§ Your instructions
Copy each line that contains the string "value", taking them from the material.

§ Supplied records
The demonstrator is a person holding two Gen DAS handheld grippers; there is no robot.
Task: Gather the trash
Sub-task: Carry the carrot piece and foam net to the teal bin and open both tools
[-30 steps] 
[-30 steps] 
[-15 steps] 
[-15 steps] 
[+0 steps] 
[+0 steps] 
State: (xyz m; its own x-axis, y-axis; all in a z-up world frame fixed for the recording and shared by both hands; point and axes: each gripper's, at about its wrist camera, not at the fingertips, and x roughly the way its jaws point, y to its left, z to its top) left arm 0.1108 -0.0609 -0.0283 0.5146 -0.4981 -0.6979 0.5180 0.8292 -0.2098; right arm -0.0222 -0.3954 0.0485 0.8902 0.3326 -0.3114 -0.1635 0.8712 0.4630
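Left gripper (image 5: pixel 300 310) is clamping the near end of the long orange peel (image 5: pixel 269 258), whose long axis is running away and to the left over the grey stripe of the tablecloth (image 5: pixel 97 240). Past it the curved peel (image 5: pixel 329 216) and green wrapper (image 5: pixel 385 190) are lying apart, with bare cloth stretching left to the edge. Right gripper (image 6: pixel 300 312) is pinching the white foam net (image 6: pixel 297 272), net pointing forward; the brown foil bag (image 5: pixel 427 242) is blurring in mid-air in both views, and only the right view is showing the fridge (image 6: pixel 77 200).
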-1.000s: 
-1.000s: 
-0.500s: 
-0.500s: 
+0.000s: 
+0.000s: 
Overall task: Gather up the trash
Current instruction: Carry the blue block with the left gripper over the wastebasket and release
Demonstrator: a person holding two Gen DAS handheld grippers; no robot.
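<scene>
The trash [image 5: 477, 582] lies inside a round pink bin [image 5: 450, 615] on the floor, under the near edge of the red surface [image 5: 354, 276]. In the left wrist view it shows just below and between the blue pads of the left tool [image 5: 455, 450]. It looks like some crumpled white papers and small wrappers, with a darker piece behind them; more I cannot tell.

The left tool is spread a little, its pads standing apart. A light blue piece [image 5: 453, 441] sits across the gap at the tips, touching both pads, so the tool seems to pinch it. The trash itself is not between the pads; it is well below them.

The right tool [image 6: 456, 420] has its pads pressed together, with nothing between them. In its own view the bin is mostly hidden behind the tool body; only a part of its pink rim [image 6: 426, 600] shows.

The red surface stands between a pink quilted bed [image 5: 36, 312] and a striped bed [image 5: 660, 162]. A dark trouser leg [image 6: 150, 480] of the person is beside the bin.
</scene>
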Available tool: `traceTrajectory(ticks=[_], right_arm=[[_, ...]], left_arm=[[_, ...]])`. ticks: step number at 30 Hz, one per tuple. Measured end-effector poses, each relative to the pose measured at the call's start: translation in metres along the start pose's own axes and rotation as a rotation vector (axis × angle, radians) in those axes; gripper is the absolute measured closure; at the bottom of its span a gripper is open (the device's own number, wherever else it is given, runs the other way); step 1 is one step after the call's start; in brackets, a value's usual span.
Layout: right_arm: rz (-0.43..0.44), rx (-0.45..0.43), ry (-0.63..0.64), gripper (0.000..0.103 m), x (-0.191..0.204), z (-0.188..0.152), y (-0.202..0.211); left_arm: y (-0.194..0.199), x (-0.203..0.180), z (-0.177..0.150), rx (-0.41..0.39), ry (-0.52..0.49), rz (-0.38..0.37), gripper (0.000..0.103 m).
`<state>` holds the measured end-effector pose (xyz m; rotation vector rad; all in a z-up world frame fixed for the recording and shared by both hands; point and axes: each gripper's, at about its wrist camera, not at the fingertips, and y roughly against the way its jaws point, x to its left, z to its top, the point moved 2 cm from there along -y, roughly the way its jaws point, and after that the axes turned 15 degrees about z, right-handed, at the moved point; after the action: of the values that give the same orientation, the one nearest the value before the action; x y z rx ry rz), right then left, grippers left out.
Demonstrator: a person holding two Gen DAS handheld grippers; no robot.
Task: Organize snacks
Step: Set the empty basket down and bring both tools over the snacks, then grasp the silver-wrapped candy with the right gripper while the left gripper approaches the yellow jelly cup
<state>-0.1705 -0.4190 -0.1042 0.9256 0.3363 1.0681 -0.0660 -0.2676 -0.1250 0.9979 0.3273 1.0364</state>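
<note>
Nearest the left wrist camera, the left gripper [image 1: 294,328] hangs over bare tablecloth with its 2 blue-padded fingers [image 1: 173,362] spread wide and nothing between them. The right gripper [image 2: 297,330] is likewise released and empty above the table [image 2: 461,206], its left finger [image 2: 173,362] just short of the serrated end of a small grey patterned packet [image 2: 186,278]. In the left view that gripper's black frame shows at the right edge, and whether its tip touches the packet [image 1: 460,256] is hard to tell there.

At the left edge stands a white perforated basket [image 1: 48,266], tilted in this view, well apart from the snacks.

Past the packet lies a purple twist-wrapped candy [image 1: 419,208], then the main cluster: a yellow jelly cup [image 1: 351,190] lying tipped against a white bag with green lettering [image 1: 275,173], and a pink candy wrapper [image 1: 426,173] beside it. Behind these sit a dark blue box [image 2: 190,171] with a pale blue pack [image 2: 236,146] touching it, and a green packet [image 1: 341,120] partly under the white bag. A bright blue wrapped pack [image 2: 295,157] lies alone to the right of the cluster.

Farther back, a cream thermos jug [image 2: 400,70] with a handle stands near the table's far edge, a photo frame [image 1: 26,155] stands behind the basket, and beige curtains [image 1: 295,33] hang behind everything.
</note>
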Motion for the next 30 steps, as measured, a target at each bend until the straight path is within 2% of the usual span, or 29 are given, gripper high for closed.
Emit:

§ Reply
Available tool: `traceTrajectory(ticks=[_], right_arm=[[_, ...]], left_arm=[[_, ...]])`. ticks: step number at 30 Hz, one per tuple. Measured end-effector poses, each relative to the pose measured at the call's start: translation in metres along the start pose's own axes and rotation as a rotation vector (axis × angle, radians) in those axes; gripper is the absolute measured closure; at the bottom of its span a gripper is open (the device's own number, wherever else it is given, runs the other way); step 1 is one step after the call's start; in brackets, a value's usual span.
`<state>` holds the measured end-effector pose (xyz m; rotation vector rad; all in a z-up world frame fixed for the recording and shared by both hands; point and axes: each gripper's, at about its wrist camera, not at the fingertips, and y roughly against the way its jaws point, x to its left, z to its top, the point moved 2 cm from there along -y, roughly the way its jaws point, and after that the axes turned 15 degrees about z, right-handed, at the moved point; after the action: of the values that give the same orientation, the one nearest the value before the action; x y z rx ry rz), right then left, grippers left out.

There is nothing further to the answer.